Person mapping out project prototype

Project Requirement Gathering: Prototyping

Coming towards the end of your project requirement gathering, prototyping your deliverable is a great way to get feedback. You present a prototype to your stakeholders so they can see where you want to take the project and you can see how your initial ideas play out.

A prototype is a visualisation of what you’re planning to create. It can be a software mock-up or a functioning model of the end product; whatever you need to get detailed feedback from your client.

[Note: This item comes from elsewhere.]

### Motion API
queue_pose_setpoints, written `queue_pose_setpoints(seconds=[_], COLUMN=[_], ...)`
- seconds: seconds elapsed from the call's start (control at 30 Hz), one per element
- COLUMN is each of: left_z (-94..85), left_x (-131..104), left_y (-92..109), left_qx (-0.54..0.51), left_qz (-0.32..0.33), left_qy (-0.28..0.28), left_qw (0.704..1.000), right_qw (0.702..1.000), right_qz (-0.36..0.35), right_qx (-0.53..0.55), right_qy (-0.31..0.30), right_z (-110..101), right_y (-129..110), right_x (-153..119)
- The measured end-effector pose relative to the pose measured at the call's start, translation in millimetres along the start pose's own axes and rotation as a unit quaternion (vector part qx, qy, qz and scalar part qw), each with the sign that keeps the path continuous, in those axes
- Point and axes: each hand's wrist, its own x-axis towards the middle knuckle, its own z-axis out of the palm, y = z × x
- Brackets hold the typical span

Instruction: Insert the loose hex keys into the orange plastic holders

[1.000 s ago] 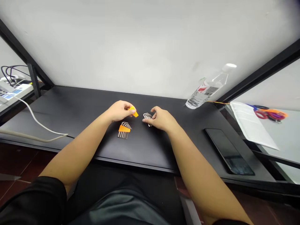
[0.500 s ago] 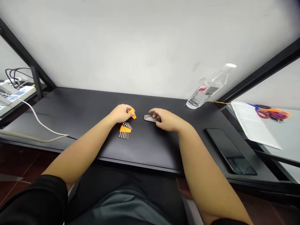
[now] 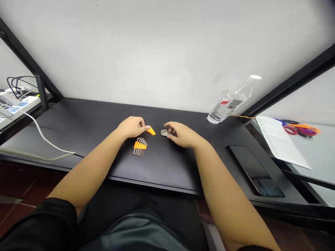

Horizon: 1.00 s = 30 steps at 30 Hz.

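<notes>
My left hand (image 3: pixel 132 127) pinches the end of a small orange holder (image 3: pixel 151 131) just above the black table. To its right, my right hand (image 3: pixel 180 134) has its thumb and fingers around a bundle of L-shaped metal hex keys (image 3: pixel 165 132), whose bent ends show on the left; its other ends are hidden under the hand. Nearer the front edge lies a second set of hex keys (image 3: pixel 138 152) fixed in an orange holder (image 3: pixel 140 145), below my left hand and touched by neither hand.
A clear plastic bottle (image 3: pixel 227 103) stands at the back right of the black table (image 3: pixel 162 167). A dark phone (image 3: pixel 255 170) lies at the right. White cables (image 3: pixel 42 134) cross the left side. Beyond the right edge are a white packet (image 3: pixel 282 143) and coloured loops (image 3: pixel 300 129).
The orange holder in my left hand has tilted and moved slightly right and down. My right hand has shifted a little left, its fingers closer around the hex keys.
</notes>
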Motion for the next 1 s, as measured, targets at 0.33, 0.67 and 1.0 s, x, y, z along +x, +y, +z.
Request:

It’s a costly process to undertake. To ensure you know you’re on track with the process we’ll cover:

  • How to use a prototype to gather project requirements
  • Where prototyping fits in with your planning
  • The positives you’ll take away from the process
  • Some of the negative elements to watch out for

Giving you everything you need to know about prototyping as part of requirement gathering for your project.

Prototyping in use

Once you’ve covered most of the processes in your requirement gathering, such as document analysis, brainstorming, and interviews, you should consider making a prototype. This is a way to see the functions in the end product.

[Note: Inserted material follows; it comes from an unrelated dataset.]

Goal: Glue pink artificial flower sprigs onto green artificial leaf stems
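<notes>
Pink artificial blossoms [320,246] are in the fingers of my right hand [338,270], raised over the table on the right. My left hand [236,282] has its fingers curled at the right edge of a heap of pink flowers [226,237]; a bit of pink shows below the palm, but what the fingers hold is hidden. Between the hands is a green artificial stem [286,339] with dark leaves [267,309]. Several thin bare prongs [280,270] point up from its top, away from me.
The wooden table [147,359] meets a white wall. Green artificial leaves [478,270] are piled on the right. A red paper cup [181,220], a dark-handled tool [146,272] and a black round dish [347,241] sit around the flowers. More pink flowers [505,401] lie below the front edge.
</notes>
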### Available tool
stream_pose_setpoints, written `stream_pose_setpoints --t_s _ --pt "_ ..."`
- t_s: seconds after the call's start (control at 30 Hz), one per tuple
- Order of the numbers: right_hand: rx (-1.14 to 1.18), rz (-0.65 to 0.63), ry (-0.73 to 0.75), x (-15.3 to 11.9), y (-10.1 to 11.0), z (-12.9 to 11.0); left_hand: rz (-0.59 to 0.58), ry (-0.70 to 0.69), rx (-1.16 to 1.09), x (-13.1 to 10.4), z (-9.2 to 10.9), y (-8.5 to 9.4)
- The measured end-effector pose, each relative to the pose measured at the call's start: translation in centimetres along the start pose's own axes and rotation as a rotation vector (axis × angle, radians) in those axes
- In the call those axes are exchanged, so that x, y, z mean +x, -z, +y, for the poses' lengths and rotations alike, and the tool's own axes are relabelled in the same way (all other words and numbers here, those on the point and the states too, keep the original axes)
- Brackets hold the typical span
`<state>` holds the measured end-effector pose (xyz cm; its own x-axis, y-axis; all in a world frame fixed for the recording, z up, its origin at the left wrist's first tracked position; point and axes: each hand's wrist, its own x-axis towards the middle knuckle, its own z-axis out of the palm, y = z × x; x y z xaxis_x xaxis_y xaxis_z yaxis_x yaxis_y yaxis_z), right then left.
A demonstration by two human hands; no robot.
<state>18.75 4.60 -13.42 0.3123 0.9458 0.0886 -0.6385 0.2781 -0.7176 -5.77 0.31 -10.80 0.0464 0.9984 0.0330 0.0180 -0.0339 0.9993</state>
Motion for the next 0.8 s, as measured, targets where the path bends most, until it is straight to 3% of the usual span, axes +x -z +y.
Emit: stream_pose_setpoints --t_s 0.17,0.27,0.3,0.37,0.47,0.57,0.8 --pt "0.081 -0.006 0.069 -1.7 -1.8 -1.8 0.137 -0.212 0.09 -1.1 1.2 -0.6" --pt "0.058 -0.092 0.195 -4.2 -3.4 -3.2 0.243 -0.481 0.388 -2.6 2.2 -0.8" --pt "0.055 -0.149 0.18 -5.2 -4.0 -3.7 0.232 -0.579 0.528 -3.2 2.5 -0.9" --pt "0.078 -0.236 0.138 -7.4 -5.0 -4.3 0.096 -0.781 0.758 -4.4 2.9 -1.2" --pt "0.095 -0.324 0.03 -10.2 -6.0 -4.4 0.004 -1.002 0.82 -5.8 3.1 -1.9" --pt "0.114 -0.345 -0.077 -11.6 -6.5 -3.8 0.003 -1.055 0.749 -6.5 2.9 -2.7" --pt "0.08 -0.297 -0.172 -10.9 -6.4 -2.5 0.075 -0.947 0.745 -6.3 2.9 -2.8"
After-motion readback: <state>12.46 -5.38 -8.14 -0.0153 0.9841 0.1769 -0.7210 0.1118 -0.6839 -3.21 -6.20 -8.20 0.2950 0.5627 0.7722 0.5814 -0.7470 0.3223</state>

You need to get a good understanding of what you’re aiming for before making a prototype. There can be a fair amount of work that goes into it so you don’t want to have to make too many.

A prototype is there the give your stakeholders a chance to see what the final output will feel like. At this point, they will be able to tell you:

  • What’s missing
  • What’s unnecessary
  • What needs to function better
  • Other inputs or outputs you need to consider
  • What doesn’t make sense

At this point, you’ll need to document what you’re told is needed and go back to the drawing board. Another prototype needs to be produced and shown to the stakeholders and end users to see what other requirements may crop up.

Planning for prototyping

You need to have a reasonable idea of what your project requirements are before making a prototype. Putting it too soon in your plan is going to make it an unnecessarily costly and time-consuming element of your project.

Prototyping works best after you’ve assessed the current systems and spoken with the users. This way, you know the direction of travel and have a solid grounding for what you want to produce.

Plan for this phase of requirement gathering to take some time – you may need to go back and forth several times. You will create a feedback loop, with you producing a prototype, getting feedback, refining the prototype, eliciting more feedback, further refinements etc.

A lot of time can get eaten up by more and more demands and new prototypes being produced. Plan to have an end date or limit on prototypes.

It’s important that you take guided feedback on the prototype and distinguish true requirements from the bells and whistles some people would like. It might be useful to treat feedback sessions like a focus group to keep things on track.

Reasons to prototype

When you create a prototype to present to your client, you’ll get very specific feedback and details about what they need. Rather than asking them to use their imagination for what they want, they can work within a structure.

Some other positives of adding prototyping to your project requirement gathering include:

  • Continuous contact with the client is encouraged, you have to seek their input regularly
  • High quality results are achieved because the client has been able to clearly outline what they expect
  • A more accurate product is made since the prototype gets refined down to exact requirements early on

Prototyping: be aware

As positive as the outcomes can be when going through the prototyping process as you gather requirements, there are some negatives to weigh into the equation. Some things to take into account are:

  • It can be a costly process, depending on the product being prototyped
  • The project can get stuck in a feedback loop
  • There is a lot of time required to make many iterations of the prototype

Conclusion

There are certain projects that lend themselves easily to prototyping during project requirement gathering. When you’re working with an item that can easily be adjusted such as software or a 3D printed item, it shouldn’t rack up too much time or money.

You need to ensure that you allow enough time for prototyping. Set hard limits on how many iterations will be made and how much your budget to be able to prototype successfully.